Abstract
Thaxtomins, a family of phytotoxins produced by Streptomyces spp., can cause dramatic plant cell hypertrophy and seedling stunting. Thaxtomin A is the dominant form from Streptomyces scabies and has demonstrated herbicidal action. TxtE, a cytochrome P450 enzyme from Streptomyces scabies 87.22, catalyzes direct nitration of the indolyl moiety of L-tryptophan to L-4-nitrotryptophan using nitric oxide, dioxygen and NADPH. The crystal structure of TxtE was determined at 2.1 Å resolution and described in this work. A clearly defined substrate access channel is observed and can be classified as channel 2a, which is common in bacteria cytochrome P450 enzymes. A continuous hydrogen bond chain from the active site to the external solvent is observed. Compared with other cytochrome P450 enzymes, TxtE shows a unique proton transfer pathway which crosses the helix I distortion. Polar contacts of Arg59, Tyr89, Asn293, Thr296, and Glu394 with L-tryptophan are seen using molecular docking analysis, which are potentially important for substrate recognition and binding. After mutating Arg59, Asn293, Thr296 or Glu394 to leucine, the substrate binding ability of TxtE was lost or decreased significantly. Based on the docking and mutation results, a possible mechanism for substrate recognition and binding is proposed.
Highlights
Cytochromes P450 superfamily (CYP) is a large and diverse group of enzymes containing a heme cofactor which participate in a variety of physiological roles including hormone and secondary metabolite biosynthesis, as well as xenobiotic metabolism[1,2]
Six proteins were identified in the Thaxtomin A biosynthesis pathway: TxtA and TxtB are nonribosomal peptide synthases[6,7]; TxtC[8] and TxtE[9] are CYPs; TxtD is a nitric oxide synthase that produces nitric oxide from L-arginine[10]; TxtR is a cellobiose-responsive pathway specific activator[11]
TxtE catalyzes direct nitration of the indolyl moiety of L-tryptophan (L-Trp) to L-4-nitrotryptophan using nitric oxide, dioxygen and NADPH (Figure 1), which is the key step of Thaxtomin A biosynthesis
Summary
Cytochromes P450 superfamily (CYP) is a large and diverse group of enzymes containing a heme cofactor which participate in a variety of physiological roles including hormone and secondary metabolite biosynthesis, as well as xenobiotic metabolism[1,2]. Most of CYPs catalyze the insertion of an oxygen atom from dioxygen into the carbon-hydrogen bonds of organic compounds, while the other oxygen atom reacts with protons to form water.
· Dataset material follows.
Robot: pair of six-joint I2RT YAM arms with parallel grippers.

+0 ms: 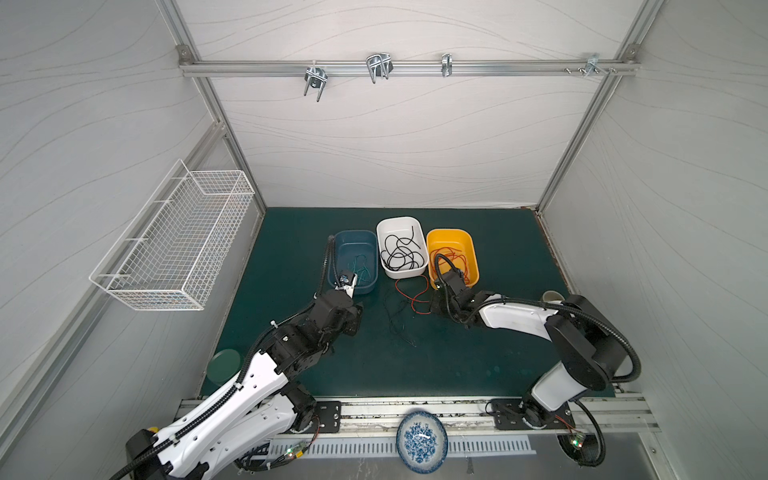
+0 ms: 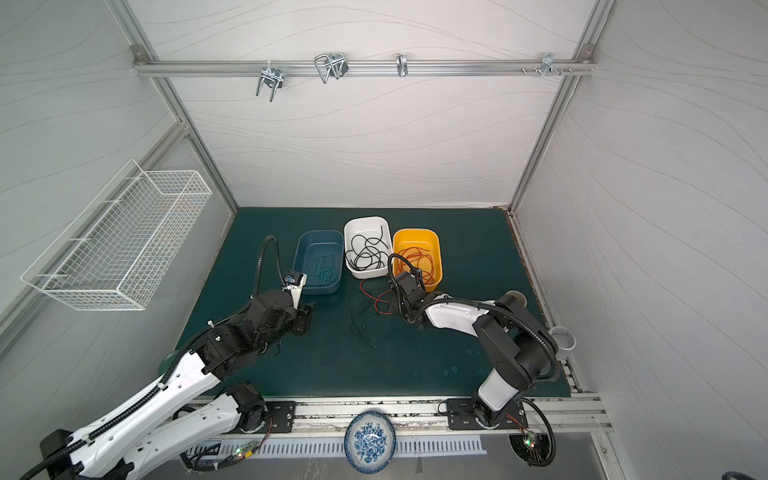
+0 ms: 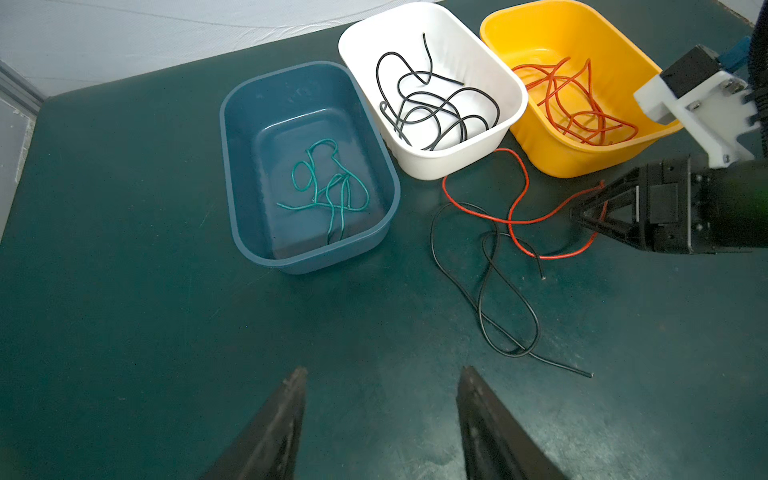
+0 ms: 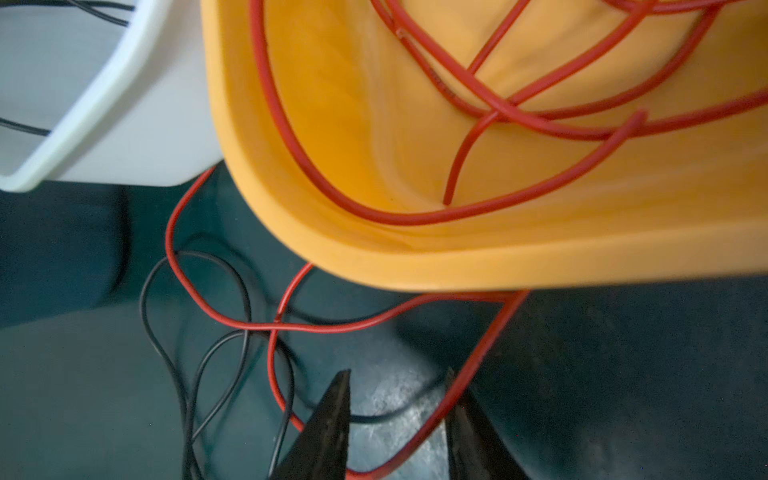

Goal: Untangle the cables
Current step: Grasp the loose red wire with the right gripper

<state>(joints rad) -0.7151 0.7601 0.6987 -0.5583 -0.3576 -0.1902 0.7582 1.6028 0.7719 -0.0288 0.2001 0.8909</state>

This reaction is referred to as the monooxygenase reaction. TxtE catalyzes direct nitration of the indolyl moiety of L-tryptophan (L-Trp) to L-4-nitrotryptophan using nitric oxide, dioxygen and NADPH (Figure 1), which is the key step of Thaxtomin A biosynthesis. TxtE only catalyzes a nitration reaction at the 4-position of indolyl moiety. Combined with the catalytic mechanism of CYPs, it was proposed that TxtE may activate dioxygen and nitric oxide to form a peroxynitrite[9]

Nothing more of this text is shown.